The revamped Liberty Island museum is designed to let Lady Liberty’s original torch shine.
An enlarged Statue of Liberty Museum opened its doors on Thursday beside the famous figure, offering access to a trove of artifacts and interactive exhibits highlighting the iconic structure. The 26,000-square-foot museum aims to ensure that a greater share of those who trek out to Liberty Island come away with a sense of the structure’s history and significance, since demand has kept many from entering the statute itself.
The original torch now rests atop a pedestal in a 22-foot-high room, with space to accommodate the crowds it has long attracted, according to Edwin Schlossberg, the museum’s principal designer.
"Seeing it here, you can tell its scale is impressive," Schlossberg said, noting that the relic was previously kept on the ground in the old, 5,000-square-foot museum inside the statue’s base.
Generally, about 20 percent of the 25,000 people who visit Liberty Island daily make it inside the statue’s pedestal and 2 percent progress to the crown, according to the National Park Service.
"There is limited access to the statute, but there will not be limited access here," said Stephen Briganti, president and CEO of the Statue of Liberty-Ellis Island Foundation, Inc., the nonprofit that maintains the statue and museum.
Funded entirely through private donations, the $100 million museum sits on the eastern section of the island and faces the statue’s rear. Its sizable windows allow visitors vistas of Lady Liberty, New York Harbor and the Manhattan skyline.
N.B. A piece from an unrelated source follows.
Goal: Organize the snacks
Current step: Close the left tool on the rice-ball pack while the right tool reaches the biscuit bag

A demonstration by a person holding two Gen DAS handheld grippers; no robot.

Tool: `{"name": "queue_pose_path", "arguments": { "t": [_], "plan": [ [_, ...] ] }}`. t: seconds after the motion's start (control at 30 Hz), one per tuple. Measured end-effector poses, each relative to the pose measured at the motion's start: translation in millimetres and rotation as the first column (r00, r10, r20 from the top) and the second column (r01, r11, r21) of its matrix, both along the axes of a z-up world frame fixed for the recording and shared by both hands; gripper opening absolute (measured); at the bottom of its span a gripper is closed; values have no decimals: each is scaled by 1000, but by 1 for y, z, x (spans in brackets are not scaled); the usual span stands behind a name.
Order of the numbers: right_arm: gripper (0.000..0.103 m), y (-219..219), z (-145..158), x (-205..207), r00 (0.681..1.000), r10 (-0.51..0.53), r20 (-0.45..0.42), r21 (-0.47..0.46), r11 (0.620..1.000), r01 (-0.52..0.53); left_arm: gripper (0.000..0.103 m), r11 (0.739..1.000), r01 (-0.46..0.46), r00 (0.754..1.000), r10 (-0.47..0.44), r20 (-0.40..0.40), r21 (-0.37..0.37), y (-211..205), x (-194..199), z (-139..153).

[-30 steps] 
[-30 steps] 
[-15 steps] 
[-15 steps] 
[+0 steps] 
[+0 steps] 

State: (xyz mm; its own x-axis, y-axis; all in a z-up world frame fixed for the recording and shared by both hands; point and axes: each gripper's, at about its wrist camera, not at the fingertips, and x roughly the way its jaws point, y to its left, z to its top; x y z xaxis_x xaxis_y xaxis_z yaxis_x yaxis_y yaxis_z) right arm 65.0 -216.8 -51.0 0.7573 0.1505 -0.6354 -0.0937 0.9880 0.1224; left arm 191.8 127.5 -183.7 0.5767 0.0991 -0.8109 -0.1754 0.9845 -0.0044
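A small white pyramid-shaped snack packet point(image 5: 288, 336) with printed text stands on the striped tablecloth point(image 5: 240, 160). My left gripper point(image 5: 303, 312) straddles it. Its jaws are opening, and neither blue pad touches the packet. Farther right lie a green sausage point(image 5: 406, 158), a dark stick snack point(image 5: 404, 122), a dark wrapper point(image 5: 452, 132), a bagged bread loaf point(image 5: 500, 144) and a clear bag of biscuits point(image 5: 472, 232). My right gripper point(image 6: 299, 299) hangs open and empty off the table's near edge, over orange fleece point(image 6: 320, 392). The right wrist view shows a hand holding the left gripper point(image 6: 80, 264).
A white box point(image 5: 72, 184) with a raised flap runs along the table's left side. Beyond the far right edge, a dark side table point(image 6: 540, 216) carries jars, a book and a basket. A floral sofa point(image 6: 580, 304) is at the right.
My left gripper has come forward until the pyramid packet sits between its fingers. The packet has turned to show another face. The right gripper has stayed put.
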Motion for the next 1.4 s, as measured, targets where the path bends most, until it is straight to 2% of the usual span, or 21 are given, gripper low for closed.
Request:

Cameron Ringness, the building’s architect, said her team incorporated the same copper, granite and brick used in the statue and its pedestal and surrounded the museum with greenery.
"We wanted it to be more of a landscape and less of a building," she said.
The museum, which is free to anyone who purchases a ferry ticket to Liberty Island, includes several small exhibits. A three-part video chronicles the statue’s origins, design and construction and its legacy in American culture over the past 136 years. To-scale replicas of Lady Liberty’s face and foot may be touched.
One exhibit invites visitors to snap pictures and select descriptions they associate with liberty, such as justice and equality, which are displayed in a digital collage that forms the statue’s silhouette.